Thankfully these were all minor mishaps and she has got
through the day in one piece. Sadly the same cannot be said
for the cat, who she managed step on as she made her grand
appearance down the stairs and who is now nursing a somewhat
misshapen tail. My only words of advice to you Matt is to
make sure that you are both well insured, you may need it.
We have all heard the lovely compliments paid to the
bridesmaids and I thank Robert (the best man) on their
behalf. I would like to return the compliment and say how
handsome the groomsmen all look in their morning suits.
However, I am amazed that Tony (the chief usher) is wearing
a matching outfit as I did have to explain to him that it
was a morning suit not a mourning suit and we were going to
celebrate Matt and Abbey's wedding, not bury them.
Nevertheless it is wonderful to see that he has gone to so
much effort to look good, a new haircut, close shave, nose
and ears hair free - it didn't work though, did it! Sorry
Tony, just joking, I think you look absolutely gorgeous.
Anyway, as one in the know, having experienced the joys of
marriage for the last two years, I would like to give Matt
and Abbey some genuine advice and perhaps words of comfort
for the years to come: "Marriage is a great university. It
teaches you patience, consideration, understanding…and all
sorts of nonsense you wouldn't have needed if you had stayed
single!" So let us raise our glasses once again, and I am
sure mum will have no objections to that, and wish Matt and
Abbey everything that they could possibly desire for their
future together.
Evening Reception
The first dance is exclusively your privilege, but it is
traditional for your chief bridesmaid to take the floor with
the best man to join you in the second dance. Finally, when
you change into your going away outfit your chief bridesmaid
should be on hand to take care of your dress and ensure that
it is returned to your home or, if necessary, to the hire
shop. The other attendants' dresses may need to be returned as
well, so she may well be asked to take responsibility for this
too.
Bridesmaids and Pageboys
Your other main attendants are your bridesmaids and pageboys
who are traditionally close relations or friends from either
of your families.
Young bridesmaids and pageboys make be a beautiful
addition to your bridal party, with their uninhibited
and natural behaviour providing much amusement and some
relief from the tensions of the day.
However, age is an important factor when choosing these
attendants, as while very young bridesmaids and pageboys
may look delightful they could end up being a fidgeting
nightmare and are often reluctant to perform to cue.
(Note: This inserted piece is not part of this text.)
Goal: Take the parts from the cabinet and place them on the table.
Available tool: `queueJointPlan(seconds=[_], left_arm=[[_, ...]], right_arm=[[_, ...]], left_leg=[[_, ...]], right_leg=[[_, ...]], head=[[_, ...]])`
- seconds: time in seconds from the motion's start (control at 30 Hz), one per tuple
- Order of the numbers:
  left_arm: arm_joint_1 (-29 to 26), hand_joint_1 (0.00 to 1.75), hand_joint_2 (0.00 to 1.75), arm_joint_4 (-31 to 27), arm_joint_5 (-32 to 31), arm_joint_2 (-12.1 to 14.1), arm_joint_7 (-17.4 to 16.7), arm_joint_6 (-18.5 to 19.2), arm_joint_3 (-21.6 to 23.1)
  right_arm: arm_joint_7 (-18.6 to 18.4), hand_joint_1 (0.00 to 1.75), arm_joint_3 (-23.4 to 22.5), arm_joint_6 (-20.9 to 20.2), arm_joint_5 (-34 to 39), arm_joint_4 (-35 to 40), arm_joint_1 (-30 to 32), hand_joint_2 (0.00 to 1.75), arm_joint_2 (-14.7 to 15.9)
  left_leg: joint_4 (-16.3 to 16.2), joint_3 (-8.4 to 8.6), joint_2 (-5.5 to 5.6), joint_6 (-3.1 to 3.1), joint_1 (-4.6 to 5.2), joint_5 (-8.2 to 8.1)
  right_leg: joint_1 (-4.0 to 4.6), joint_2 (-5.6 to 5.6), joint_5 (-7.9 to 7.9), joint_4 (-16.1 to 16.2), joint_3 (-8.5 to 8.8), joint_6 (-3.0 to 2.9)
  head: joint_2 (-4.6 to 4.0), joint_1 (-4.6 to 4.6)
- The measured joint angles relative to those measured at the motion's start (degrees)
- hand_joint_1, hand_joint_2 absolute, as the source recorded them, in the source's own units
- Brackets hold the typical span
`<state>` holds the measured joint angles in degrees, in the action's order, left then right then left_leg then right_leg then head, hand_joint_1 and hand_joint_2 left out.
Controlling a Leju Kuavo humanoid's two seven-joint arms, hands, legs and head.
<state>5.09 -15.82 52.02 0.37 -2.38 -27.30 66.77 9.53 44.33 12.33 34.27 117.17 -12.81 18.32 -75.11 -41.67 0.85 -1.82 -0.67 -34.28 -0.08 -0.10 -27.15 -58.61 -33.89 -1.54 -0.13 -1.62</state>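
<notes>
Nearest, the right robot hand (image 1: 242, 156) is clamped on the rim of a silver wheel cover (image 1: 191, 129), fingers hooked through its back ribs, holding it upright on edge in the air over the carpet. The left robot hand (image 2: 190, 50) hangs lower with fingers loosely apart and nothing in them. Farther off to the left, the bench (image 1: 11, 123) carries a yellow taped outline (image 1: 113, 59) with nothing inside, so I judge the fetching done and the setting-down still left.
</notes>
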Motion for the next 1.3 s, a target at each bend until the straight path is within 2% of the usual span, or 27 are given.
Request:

This is where your chief bridesmaid will come into her
own, as does a small bag of jellied sweets, to encourage
good behaviour. The main function of your bridesmaids
and pageboys is to accompany you during your ceremony
and generally add to the beauty of the day.
All of your attendants or their parents should make
themselves available for dress fittings, although you
must be flexible about this yourself. Older bridesmaids
should be willing to help out with the planning and
arrangements where required.
Be sure that your
attendants are all clearly aware of what is
expected of them before and on the day. Parents of your
younger attendants should also be included so that they can
have practice runs with them as if they have no idea what is
going on they can become fretful and fidgety. It is not
essential to have all your attendants at your rehearsal, but
it can help. So take them along if you can.
On The Day
Your bridesmaids and pageboys generally get ready at your home
before travelling with the chief bridesmaid to the ceremony
venue. You must therefore be sure that older attendants are
clearly aware of when and where they are needed.
Parents of younger children may need to be roped in to
help in the preparations however, very often they tend
to be more co-operative if their mum is not around so be
sure to arrange plenty of helpers.
Once at the church or venue the bridesmaids and pageboys
wait outside for you to arrive and then follow behind
you and the chief bridesmaid as you make your entrance.
Usually they will stand behind you throughout the
service, and then follow you as you leave, but be
prepared for younger ones to sit with their parents. You
should ensure that the ushers are aware of this
possibility and seat parents as close to the front as
possible.
Your bridesmaids and pageboys will be required to pose
for photographs, which can take some time. Again, if you
have very young attendants it is best to have the
important shots that will include them taken first, as
it doesn't take long for boredom to turn into mischief
or tears. They will then leave in the car with your
chief bridesmaid to make their way to the reception.
After The Ceremony
It is not usual for your bridesmaids and pageboys to
form part of the receiving line but they may be asked to
hand round slices of cake to the guests during the
reception to keep them involved.
Older attendants can join the top table if there is
room, but it is often better to allow younger ones to
sit with their parents close by.
Your Responsibility
Whether or not your attendants should contribute to the cost
of their outfits is a tricky dilemma and it's important that
this is discussed and everyone is aware of their financial
responsibilities as soon as possible. It's far better to agree
a compromise during the early stages than to risk a
misunderstanding and possibly a serious upset because this
hadn't been discussed at the very beginning
Finally, this is an exciting day for everyone involved so
although your attendants have a very important role to perform
in helping your day run smoothly, they shouldn't be overlooked
when it comes to the speeches . Traditionally it is the
groom's place to compliment and thank the bridesmaids in his
speech. It's also the groom's responsibility to present the
bridal attendants with a thank you gift .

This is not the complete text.